From using facial recognition to automatically recognize and search for people’s faces — even those people who are not on the app — to voice data technology to inform auto-captioning, many of TikTok’s key features rely on their ability to capture mass amounts of data, raising a host of data collection and privacy issues. This includes a recent class action lawsuit in Illinois that accused TikTok of collecting subscribers’ biometrics and other personally identifying data, tracking the data and, in some cases, sharing it with third parties without consent. The lawsuit alleged that the collection of biometric identifiers without consent violated the Illinois Biometric Information Privacy Act (BIPA), which protects Illinoisians’ right to privacy by establishing guardrails for how companies can collect and use people’s biometric identifiers.
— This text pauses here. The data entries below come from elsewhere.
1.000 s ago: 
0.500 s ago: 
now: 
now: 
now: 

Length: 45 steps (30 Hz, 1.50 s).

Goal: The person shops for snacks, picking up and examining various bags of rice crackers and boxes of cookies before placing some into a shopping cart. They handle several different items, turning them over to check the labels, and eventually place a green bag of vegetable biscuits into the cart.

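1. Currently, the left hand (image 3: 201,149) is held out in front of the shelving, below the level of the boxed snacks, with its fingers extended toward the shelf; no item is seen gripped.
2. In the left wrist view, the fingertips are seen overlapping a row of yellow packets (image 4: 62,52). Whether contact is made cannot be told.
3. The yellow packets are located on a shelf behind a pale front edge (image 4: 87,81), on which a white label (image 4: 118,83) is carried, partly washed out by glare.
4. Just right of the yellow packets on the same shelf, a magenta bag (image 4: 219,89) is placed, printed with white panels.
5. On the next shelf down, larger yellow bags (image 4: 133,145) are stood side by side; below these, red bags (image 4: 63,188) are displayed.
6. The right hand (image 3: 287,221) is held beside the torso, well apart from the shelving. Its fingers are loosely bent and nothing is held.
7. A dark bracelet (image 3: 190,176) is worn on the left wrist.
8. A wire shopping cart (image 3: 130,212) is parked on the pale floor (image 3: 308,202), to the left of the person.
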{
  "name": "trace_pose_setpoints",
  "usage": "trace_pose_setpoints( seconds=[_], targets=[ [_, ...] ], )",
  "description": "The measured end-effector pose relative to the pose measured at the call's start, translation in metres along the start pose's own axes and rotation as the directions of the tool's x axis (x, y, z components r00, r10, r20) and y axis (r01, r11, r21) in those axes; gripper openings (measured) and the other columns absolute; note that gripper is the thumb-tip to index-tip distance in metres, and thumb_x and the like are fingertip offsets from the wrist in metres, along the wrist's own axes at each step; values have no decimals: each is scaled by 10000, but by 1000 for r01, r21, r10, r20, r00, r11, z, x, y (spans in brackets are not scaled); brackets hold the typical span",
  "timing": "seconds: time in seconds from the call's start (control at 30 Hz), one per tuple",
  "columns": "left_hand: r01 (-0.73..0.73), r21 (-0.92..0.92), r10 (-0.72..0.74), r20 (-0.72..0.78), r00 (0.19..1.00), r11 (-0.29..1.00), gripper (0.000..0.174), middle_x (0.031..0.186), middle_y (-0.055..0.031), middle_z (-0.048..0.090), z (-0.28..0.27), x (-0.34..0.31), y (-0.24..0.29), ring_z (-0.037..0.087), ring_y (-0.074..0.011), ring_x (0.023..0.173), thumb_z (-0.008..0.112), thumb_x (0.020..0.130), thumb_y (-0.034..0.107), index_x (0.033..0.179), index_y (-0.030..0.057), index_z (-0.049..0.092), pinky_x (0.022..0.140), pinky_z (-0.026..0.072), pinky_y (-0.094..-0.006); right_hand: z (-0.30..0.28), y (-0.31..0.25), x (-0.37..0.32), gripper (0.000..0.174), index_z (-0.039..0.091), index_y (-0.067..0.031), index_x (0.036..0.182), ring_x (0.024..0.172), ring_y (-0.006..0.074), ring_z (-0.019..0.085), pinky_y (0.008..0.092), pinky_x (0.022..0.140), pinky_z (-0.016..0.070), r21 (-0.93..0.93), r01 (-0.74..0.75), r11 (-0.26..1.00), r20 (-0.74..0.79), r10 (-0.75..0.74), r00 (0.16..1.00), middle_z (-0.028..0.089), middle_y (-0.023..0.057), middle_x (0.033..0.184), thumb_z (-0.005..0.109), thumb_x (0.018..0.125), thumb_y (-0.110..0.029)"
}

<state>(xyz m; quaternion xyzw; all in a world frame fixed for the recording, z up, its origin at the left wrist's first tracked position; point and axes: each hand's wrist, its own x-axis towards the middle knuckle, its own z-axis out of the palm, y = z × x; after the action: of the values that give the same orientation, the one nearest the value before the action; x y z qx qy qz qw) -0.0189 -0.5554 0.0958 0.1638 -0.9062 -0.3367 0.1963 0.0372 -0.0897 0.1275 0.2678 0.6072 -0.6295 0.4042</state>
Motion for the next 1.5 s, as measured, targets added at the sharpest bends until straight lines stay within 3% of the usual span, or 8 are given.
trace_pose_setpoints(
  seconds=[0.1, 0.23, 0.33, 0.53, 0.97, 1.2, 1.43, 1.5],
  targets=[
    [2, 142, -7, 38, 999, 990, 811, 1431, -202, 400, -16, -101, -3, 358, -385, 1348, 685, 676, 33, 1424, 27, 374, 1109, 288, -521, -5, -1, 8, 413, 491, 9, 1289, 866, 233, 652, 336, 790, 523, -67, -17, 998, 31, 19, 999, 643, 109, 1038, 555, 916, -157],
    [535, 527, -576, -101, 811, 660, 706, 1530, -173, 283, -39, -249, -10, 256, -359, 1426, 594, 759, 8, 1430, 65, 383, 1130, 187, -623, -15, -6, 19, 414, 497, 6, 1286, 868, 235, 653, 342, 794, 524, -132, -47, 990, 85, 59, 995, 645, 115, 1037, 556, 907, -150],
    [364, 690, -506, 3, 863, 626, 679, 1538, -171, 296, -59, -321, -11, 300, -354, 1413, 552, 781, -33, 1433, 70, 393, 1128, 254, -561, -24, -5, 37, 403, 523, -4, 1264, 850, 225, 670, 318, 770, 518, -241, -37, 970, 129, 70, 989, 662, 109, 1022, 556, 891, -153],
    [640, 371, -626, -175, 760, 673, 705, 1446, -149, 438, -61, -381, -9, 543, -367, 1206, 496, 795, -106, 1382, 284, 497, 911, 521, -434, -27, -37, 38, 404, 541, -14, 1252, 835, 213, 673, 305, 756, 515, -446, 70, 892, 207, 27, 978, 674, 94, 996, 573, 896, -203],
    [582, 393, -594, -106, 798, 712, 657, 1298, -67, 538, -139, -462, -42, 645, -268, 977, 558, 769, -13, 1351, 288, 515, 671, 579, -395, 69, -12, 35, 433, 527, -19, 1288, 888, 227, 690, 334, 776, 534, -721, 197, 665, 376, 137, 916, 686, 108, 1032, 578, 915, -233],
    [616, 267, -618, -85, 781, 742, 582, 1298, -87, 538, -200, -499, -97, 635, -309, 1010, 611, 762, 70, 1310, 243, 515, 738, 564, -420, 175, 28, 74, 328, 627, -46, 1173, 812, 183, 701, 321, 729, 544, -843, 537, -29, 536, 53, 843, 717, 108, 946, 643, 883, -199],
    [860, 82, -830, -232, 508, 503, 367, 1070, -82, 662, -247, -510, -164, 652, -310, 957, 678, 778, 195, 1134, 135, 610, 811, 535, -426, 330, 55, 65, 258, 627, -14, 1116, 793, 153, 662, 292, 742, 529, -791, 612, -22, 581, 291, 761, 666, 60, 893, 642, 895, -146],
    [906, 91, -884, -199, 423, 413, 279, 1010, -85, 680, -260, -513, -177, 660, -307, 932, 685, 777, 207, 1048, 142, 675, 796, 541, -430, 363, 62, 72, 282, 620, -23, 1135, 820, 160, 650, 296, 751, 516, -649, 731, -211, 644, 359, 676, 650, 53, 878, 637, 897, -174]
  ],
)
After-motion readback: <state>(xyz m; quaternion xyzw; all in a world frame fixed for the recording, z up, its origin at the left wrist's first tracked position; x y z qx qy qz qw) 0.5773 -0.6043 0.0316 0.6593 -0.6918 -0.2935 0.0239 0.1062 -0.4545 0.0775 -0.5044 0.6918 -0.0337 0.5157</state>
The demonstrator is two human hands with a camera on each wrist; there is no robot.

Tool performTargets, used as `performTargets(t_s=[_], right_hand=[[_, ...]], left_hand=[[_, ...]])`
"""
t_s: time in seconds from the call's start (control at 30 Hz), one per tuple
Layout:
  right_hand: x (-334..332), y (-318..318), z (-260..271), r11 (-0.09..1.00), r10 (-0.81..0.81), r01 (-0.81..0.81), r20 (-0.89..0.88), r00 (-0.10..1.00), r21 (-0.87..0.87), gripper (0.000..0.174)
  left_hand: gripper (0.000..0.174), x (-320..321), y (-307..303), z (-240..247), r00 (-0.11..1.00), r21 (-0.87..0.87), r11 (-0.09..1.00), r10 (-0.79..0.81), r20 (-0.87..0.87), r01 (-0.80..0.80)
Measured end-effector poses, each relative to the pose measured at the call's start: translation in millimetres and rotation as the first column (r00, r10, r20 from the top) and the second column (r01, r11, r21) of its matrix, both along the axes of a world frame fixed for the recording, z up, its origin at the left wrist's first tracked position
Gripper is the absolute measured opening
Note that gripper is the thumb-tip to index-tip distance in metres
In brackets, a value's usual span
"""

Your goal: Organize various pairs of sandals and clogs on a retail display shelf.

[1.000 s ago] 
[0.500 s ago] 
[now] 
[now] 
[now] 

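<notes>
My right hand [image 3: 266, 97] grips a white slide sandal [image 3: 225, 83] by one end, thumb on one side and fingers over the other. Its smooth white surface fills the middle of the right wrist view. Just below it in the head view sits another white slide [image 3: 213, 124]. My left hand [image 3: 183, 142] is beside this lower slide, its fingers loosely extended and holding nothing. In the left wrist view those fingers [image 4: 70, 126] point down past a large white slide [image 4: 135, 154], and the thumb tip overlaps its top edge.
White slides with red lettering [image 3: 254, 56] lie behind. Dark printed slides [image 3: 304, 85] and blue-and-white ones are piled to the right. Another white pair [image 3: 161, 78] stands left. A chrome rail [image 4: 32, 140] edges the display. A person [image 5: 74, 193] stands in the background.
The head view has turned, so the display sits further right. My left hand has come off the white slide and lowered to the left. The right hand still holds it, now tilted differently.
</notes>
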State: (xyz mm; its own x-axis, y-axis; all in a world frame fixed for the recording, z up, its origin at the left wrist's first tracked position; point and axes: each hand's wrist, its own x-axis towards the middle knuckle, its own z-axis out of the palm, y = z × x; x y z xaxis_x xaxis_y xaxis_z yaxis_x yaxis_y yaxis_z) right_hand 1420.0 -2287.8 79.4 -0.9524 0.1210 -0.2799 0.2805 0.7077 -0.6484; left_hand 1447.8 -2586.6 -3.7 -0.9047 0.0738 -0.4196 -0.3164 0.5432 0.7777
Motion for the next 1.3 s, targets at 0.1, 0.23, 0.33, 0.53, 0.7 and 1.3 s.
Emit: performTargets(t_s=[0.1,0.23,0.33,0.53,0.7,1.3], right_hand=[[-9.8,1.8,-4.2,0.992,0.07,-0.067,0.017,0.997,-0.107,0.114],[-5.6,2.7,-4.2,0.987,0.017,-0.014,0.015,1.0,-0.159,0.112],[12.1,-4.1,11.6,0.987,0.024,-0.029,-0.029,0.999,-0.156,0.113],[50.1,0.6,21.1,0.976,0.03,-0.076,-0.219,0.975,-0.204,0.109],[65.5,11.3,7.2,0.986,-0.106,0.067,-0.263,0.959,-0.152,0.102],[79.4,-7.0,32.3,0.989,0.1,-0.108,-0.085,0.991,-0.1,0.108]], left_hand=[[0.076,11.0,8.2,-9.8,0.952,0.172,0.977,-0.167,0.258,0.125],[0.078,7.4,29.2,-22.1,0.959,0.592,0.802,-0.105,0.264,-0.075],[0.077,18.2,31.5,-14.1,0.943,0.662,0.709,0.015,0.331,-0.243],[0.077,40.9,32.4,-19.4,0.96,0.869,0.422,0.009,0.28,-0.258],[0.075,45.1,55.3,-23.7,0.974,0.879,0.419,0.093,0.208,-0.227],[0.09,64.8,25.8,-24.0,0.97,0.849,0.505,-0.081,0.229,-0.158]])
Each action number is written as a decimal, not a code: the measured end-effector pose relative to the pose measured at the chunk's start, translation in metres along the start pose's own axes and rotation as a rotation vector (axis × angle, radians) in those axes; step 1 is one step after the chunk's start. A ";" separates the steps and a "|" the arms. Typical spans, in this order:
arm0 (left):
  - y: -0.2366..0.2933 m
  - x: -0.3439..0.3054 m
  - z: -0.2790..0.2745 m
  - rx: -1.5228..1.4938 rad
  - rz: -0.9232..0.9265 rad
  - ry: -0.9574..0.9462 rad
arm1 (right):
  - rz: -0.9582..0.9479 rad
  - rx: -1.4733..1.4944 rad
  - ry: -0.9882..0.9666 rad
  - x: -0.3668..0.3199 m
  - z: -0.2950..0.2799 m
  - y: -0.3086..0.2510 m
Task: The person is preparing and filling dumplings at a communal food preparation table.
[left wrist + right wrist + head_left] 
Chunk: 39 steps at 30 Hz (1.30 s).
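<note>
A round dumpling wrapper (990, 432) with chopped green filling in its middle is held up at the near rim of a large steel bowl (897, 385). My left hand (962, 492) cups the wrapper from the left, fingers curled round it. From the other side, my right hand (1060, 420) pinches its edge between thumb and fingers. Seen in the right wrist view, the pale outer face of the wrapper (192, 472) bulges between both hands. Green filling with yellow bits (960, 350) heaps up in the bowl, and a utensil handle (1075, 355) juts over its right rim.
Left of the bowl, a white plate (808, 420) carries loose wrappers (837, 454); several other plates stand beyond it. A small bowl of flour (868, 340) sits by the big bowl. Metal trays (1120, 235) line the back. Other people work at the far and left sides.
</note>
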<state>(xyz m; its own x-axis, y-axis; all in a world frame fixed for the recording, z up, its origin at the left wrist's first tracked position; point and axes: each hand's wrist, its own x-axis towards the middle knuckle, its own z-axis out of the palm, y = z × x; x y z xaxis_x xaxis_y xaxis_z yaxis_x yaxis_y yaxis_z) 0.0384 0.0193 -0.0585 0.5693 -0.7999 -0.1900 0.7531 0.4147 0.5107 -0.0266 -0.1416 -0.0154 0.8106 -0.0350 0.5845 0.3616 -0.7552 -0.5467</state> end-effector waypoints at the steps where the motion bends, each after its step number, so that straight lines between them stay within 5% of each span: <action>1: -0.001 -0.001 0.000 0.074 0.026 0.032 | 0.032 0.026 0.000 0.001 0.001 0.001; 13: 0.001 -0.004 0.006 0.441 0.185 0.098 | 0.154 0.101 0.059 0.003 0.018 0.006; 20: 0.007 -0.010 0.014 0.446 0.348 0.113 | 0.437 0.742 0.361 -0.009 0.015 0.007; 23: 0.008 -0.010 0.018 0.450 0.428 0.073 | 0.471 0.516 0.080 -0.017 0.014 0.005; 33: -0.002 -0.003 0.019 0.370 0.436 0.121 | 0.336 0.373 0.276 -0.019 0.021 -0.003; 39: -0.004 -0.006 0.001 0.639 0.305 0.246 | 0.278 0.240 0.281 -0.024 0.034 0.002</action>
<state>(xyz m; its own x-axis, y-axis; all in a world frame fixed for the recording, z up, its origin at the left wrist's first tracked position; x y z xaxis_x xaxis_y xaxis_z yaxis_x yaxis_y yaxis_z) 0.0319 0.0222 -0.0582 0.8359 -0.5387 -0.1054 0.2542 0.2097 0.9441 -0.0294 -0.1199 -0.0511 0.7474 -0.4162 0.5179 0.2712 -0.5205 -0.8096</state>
TikTok’s parent company ByteDance, for its part, denied these accusations, although as part of a settlement they did agree to pay $92 million to individuals whose interests were represented by the class action, as well as to hire a third-party firm for three years to oversee data privacy training for employees, and to avoid collecting biometrics and location data from users without notifying them and without complying with BIPA and similar laws.
The language used in TikTok’s updated policy is vague, raising questions about how it might be applied or abused. For example, there’s a line in the policy saying: “Where required by law, we will seek any required permissions from you prior to any such collection.” Companies should commit to only collecting and using people’s sensitive biometric identifiers with express prior consent. Unfortunately, intense industry lobbying over the course of years means that very few states have laws requiring consent before companies can collect people’s biometric identifiers. Only Illinois, Texas, and Washington have enacted these kinds of biometric privacy laws. Nor is there a comprehensive federal policy on how companies should go about storing, selling, or sharing this incredibly important personal information. These sparse restrictions are a nightmare for our civil liberties. Companies, like Clearview AI for example, have offered up massive biometric databases to private companies, police, federal agencies, and wealthy individuals, allowing them to secretly track and target whomever they wished using this technology.
If businesses like TikTok have access to our biometric identifiers, there is little regulation defining what they can’t do with them, which is what could make trends like the Euphoria filter so concerning. TikTok is not the only social network operating in a largely unregulated environment where personal data drives corporate profits, and it’s also not the only company sitting on a ton of biometric data. That means that we all need to be vigilant about the growing number of apps and filters that take our most personal data in exchange for creating entertaining content. Companies like TikTok have an obligation to protect their more than 1 billion monthly users’ privacy.
As long as an app claims the right to collect and store biometric data, it is critical that users are given the resources they need to understand what they’re giving away, as well as the ability to protect that information. Particularly, companies should obtain active user consent through a transparent process before collecting biometric identifiers, and include provisions that allow users to deny consent to such data collection without any penalties. And on a bigger scale, more states must join places like Illinois in enacting legislation that ensures that companies only use our biometrics with our knowledge and consent.
The stakes are high, wide-ranging, and unpredictable: When apps have access to our most personal information, there are endless avenues for exploitation.